Lotte Reimers in ihrem Atelier, 1990

Lotte Reimers in ihrem Atelier, 1990

Rezept- und Skizzenbuch von Lotte Reimers

Doppelseite aus einem der Rezept- und Skizzenbücher von Lotte Reimers

In meinen Träumen sehe ich oft Berge von frischem Ton, sehe, wie ich daraus ganze Reihen immer größerer Gefäß-Körper baue und wie ich große Räume mit dieser stetig wachsenden Schar bevölkere und die weißgekalkten Wände mit immer größeren fotografischen Bildern behänge...
Vielleicht träume ich deshalb so groß, weil meine Werkstatt so klein ist.
Als ich mit der Keramik begann, noch keinen eigenen Ofen hatte, machte ich Schalen, groß wie ein alter Mühlstein, die dann in einem Industrie-Ringofen mitgebrannt wurden. Mein erster Brennofen dagegen war nur 35 cm im Geviert und meine Glasurbehälter sind bis zum heutigen Tag leere Honiggläser.

Seit 1965 mache ich Keramik. Ausführliche Beschreibungen darüber gibt es in bebilderten Katalogen und zahlreichen Veröffentlichungen in Presse, Funk und Fernsehen.

Meine Arbeiten entstehen ohne Töpferscheibe, frei aufgebaut aus grobkörnigem Schamotteton. Rissig-rauhe Kanten, Quetsch-Rillen, Kerbspuren und Reliefstrukturen sind typische Merkmale, ebenso Dickwandigkeit und Schwere, oft in Kontrast zu zarten Hälsen und schwingenden Formlinien.

Die Glasuren sind – was vor Jahrzehnten noch ein bestauntes Novum war – wie vor Jahrtausenden aus Steinen, Holzaschen und farbigen Erden entwickelt, durch Schütten, Tauchen, Schleudern oder mit dem Pinsel in mehreren Schichten aufgetragen und oft gegen freigelassene Flächen gesetzt.

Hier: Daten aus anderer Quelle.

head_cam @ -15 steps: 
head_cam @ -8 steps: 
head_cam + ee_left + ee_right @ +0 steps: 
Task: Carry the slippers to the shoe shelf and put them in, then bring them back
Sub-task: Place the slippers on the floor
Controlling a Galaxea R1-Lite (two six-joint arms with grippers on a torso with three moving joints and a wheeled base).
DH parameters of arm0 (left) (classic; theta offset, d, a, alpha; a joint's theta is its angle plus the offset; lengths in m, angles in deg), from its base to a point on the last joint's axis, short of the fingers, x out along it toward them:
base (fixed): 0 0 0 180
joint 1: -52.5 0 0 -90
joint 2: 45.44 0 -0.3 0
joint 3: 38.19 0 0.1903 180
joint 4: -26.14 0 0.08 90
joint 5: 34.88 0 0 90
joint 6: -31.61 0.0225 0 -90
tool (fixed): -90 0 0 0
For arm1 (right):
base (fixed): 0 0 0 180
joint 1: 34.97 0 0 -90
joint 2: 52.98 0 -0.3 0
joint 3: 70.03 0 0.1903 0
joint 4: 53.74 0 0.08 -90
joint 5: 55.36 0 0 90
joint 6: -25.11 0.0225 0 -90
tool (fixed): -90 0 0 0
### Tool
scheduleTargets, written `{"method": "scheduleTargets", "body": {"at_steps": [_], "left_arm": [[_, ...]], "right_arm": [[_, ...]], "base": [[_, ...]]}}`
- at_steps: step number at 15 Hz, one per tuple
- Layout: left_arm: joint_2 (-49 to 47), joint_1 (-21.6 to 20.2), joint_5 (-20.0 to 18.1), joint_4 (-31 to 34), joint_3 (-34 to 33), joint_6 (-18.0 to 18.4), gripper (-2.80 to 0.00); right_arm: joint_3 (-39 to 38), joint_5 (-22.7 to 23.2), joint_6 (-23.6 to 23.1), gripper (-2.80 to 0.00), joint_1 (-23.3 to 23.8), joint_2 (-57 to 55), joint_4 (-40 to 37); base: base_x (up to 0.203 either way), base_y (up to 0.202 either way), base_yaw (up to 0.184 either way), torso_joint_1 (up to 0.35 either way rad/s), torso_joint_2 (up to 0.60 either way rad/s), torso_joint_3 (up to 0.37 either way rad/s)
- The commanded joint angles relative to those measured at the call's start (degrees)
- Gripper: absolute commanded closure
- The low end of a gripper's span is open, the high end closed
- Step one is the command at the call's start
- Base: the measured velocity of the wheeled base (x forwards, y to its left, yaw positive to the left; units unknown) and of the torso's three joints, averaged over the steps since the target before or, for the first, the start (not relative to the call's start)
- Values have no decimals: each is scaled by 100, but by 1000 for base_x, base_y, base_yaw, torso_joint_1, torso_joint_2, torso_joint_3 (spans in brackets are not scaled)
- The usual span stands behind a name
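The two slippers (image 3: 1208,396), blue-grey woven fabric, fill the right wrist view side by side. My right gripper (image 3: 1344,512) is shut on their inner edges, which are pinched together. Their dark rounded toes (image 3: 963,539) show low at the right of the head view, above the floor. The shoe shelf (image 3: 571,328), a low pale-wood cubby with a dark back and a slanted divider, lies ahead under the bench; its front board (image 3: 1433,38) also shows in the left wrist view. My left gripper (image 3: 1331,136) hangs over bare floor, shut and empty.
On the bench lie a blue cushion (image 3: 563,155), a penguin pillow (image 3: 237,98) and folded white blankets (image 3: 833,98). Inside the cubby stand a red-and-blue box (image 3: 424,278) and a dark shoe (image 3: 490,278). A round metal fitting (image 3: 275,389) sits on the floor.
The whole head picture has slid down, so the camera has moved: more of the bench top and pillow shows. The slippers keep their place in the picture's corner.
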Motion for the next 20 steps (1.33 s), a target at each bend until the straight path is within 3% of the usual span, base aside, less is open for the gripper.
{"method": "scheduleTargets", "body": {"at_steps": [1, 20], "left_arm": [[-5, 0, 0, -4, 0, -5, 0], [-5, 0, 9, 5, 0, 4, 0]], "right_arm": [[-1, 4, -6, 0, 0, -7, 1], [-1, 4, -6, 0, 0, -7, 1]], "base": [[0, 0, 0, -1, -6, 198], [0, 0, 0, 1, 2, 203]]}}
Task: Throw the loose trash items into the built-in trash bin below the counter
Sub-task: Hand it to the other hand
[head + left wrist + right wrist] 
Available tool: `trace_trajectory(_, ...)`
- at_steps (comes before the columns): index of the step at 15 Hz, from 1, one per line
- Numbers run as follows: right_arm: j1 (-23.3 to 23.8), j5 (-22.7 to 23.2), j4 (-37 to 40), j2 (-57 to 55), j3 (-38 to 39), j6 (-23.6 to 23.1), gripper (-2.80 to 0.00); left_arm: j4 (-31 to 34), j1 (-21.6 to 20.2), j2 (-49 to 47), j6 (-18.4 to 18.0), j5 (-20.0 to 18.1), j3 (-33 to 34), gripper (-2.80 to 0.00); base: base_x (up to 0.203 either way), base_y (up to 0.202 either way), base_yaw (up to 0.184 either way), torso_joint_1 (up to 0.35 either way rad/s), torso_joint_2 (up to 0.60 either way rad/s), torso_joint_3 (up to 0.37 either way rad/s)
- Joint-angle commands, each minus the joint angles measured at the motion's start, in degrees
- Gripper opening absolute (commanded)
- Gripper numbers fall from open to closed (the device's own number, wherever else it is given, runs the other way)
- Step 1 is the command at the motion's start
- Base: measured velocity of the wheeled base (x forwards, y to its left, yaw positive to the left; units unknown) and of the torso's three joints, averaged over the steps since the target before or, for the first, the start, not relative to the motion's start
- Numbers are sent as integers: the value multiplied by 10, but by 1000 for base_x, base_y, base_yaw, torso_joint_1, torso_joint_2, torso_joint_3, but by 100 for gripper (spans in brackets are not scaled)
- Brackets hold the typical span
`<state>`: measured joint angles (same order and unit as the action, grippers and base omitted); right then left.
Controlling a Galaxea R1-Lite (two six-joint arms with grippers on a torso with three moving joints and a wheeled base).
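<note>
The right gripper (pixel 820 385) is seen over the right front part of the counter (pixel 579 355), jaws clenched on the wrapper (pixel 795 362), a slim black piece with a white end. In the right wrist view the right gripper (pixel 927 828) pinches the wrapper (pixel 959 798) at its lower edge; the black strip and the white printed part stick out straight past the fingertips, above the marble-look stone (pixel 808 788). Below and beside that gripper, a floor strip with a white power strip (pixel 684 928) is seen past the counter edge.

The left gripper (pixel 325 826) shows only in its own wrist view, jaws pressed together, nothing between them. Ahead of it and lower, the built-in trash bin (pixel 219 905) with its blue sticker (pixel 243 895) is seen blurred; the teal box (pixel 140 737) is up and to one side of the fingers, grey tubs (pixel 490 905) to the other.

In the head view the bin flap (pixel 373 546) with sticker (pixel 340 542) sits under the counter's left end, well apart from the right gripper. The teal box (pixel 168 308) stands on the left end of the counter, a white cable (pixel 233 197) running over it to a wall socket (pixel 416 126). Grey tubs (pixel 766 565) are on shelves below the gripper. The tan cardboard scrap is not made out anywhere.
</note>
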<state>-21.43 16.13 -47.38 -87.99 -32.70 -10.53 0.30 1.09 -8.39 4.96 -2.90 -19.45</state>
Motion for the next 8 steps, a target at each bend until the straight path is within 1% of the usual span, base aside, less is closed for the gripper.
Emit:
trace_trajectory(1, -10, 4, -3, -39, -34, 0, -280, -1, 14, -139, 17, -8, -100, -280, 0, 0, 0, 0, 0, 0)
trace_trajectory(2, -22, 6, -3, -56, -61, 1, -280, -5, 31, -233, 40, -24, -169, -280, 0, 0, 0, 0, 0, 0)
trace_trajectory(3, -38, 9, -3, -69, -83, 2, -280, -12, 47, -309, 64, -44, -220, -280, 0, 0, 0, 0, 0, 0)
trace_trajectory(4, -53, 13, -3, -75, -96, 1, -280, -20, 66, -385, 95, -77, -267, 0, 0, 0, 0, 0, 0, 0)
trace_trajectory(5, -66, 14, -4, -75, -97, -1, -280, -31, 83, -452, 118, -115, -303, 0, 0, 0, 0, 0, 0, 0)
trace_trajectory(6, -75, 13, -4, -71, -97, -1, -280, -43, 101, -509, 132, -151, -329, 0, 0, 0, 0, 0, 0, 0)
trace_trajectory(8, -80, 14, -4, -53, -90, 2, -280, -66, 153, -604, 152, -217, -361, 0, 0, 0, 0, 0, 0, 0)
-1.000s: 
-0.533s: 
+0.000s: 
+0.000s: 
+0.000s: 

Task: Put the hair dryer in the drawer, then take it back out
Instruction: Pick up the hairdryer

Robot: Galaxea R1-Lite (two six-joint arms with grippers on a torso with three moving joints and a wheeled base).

Im keramischen Objekt Gegensätze zu bündeln – Ruhe und Bewegung, Aufbruch und ebene Fläche, Schürfkanten und Glätte, Reihung und Kontrapunkt, Farbigkeit und tiefes Schwarz, Fließspuren und Pinselakzente bei der Formgebung und beim Glasieren – und auf diese Weise Keramiken zu erzeugen, die Ruhe ausstrahlen und gleichzeitig gezähmte Urkräfte ahnen lassen, das ist für mich immer wieder Zwang und Verlockung zugleich.

Jahrelang stand für mich fest, dass ich Malerin werden wollte. Doch dann – im Herbst 1951 – sah ich J.W.Hinders Wanderausstellung "Moderne Keramik", nahm meine Anmeldung an der Landeskunstschule Hamburg zurück und zog nach dem Abitur zehn Jahre lang mit Hinder durch Deutschlands Städte, lernte sticken, weben und fotografieren. Aus dem Fotografieren von Keramiken für Vorträge und Veröffentlichungen wurden später meine zweckfreien Fotografien, meine "ungemalten" Bilder.